= Exercise description =
The answer must consist of every line from the data that holds "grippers".
--- Information provided ---
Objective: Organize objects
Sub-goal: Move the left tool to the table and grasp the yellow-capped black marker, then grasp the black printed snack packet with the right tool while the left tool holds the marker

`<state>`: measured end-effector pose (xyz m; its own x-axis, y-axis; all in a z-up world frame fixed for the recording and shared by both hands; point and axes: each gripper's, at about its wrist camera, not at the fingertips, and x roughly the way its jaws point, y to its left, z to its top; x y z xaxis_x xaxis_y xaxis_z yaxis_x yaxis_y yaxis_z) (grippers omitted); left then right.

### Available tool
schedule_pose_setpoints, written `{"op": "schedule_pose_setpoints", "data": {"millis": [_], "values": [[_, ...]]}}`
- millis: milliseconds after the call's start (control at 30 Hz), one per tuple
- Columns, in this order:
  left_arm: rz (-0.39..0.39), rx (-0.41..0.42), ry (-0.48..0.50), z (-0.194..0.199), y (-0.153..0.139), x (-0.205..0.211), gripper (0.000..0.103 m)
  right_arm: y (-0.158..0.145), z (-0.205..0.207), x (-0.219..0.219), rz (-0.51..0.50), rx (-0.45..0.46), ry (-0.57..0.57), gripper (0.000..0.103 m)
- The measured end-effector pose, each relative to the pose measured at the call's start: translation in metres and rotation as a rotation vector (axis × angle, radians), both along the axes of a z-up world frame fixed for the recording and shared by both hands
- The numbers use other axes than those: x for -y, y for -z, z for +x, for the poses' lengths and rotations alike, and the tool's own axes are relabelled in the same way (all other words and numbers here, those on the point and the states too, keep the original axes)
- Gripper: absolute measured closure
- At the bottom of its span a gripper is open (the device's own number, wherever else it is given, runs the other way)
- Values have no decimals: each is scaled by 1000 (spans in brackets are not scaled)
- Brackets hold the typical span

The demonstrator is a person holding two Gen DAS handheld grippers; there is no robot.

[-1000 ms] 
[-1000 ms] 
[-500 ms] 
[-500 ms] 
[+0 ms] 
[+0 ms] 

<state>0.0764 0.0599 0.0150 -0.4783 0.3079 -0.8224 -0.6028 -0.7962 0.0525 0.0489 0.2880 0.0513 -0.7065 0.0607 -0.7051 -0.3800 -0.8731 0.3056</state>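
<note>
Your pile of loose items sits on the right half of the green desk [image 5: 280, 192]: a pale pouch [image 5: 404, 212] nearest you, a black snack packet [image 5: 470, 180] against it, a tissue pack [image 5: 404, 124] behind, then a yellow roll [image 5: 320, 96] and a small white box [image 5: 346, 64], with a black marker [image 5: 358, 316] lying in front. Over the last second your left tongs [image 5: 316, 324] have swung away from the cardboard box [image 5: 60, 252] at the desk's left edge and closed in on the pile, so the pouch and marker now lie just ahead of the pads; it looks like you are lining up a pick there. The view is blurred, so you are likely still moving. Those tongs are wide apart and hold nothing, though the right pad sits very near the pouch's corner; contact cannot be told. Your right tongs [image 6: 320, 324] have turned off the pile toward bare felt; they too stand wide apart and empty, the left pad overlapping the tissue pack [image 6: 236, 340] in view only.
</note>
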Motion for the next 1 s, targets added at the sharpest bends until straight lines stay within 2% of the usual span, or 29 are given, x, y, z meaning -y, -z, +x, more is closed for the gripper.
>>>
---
= Task output =
`<state>`: measured end-effector pose (xyz m; its own x-axis, y-axis; all in a z-up world frame fixed for the recording and shared by both hands; point and axes: each gripper's, at about its wrist camera, not at the fingertips, and x roughly the way its jaws point, y to its left, z to its top; x y z xaxis_x xaxis_y xaxis_z yaxis_x yaxis_y yaxis_z) (grippers omitted); left then right.
The demonstrator is a person holding two Gen DAS handheld grippers; there is no robot.

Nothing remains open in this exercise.